TASK DIRECTIONS —
From the data below, please reproduce exactly everything from the line that contains "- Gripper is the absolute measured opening" down to the line that contains "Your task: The", with both ends included.

DATA EXCERPT —
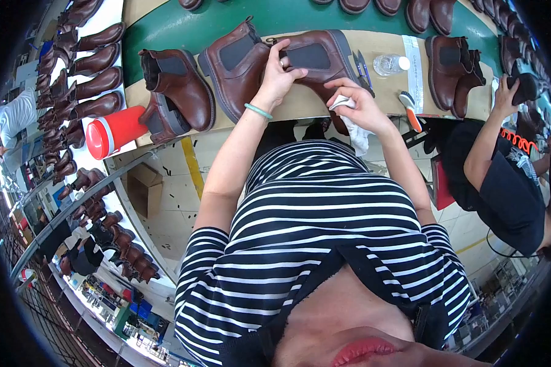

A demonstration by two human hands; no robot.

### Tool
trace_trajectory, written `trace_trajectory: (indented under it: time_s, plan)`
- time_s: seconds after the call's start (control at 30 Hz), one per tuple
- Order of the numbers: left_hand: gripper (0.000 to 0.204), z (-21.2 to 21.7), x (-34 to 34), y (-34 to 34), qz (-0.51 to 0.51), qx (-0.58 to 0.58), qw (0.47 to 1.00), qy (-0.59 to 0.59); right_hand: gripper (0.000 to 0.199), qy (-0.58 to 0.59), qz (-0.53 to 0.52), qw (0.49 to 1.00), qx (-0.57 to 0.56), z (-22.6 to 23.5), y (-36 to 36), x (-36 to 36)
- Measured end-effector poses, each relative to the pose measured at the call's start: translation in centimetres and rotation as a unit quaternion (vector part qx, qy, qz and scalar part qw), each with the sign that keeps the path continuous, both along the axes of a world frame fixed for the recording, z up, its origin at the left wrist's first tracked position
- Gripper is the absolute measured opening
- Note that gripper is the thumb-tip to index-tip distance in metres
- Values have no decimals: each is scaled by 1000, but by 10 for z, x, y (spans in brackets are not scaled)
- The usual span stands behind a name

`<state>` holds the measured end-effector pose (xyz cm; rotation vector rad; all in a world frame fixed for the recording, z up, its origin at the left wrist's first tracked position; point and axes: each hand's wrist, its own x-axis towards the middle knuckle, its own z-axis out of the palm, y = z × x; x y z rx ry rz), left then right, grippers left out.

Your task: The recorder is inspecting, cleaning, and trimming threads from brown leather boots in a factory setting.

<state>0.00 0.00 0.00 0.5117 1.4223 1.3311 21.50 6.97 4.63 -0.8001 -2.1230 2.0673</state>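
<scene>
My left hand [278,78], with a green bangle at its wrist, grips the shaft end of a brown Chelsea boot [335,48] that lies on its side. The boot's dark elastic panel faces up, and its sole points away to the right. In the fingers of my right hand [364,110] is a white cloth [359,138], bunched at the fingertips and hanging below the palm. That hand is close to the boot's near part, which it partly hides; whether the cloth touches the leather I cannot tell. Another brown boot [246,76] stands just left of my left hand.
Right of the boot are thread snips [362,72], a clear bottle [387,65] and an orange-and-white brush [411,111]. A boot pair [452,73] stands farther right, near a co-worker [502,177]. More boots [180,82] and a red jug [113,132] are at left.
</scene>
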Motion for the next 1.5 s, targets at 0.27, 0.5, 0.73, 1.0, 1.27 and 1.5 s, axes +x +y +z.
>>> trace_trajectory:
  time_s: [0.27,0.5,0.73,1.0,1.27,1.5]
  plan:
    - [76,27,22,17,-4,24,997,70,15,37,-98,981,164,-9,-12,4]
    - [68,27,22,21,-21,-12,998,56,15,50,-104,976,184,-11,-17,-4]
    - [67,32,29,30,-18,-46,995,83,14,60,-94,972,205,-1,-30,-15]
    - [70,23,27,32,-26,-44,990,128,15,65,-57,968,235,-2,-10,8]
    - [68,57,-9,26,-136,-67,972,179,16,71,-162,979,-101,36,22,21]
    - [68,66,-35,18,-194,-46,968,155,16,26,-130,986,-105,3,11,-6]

ANSWER FOR THIS EXERCISE —
- Gripper is the absolute measured opening
- Note that gripper is the thumb-tip to index-tip distance in metres
- Values have no decimals: each is scaled by 1000, but by 10 for z, x, y (spans in brackets are not scaled)
- The usual span stands behind a name

`<state>` holds the measured end-effector pose (xyz cm; rotation vector rad; all in a world frame fixed for the recording, z up, its origin at the left wrist's first tracked position; point and axes: each hand's wrist, its own x-axis towards the middle knuckle, its own z-axis out of the palm, y = z × x; x y z rx ry rz), left then right, grippers left out.

Your task: The recorder is inspecting, cleaning, and trimming threads from brown leather boots in a factory setting.

This answer requires no additional content.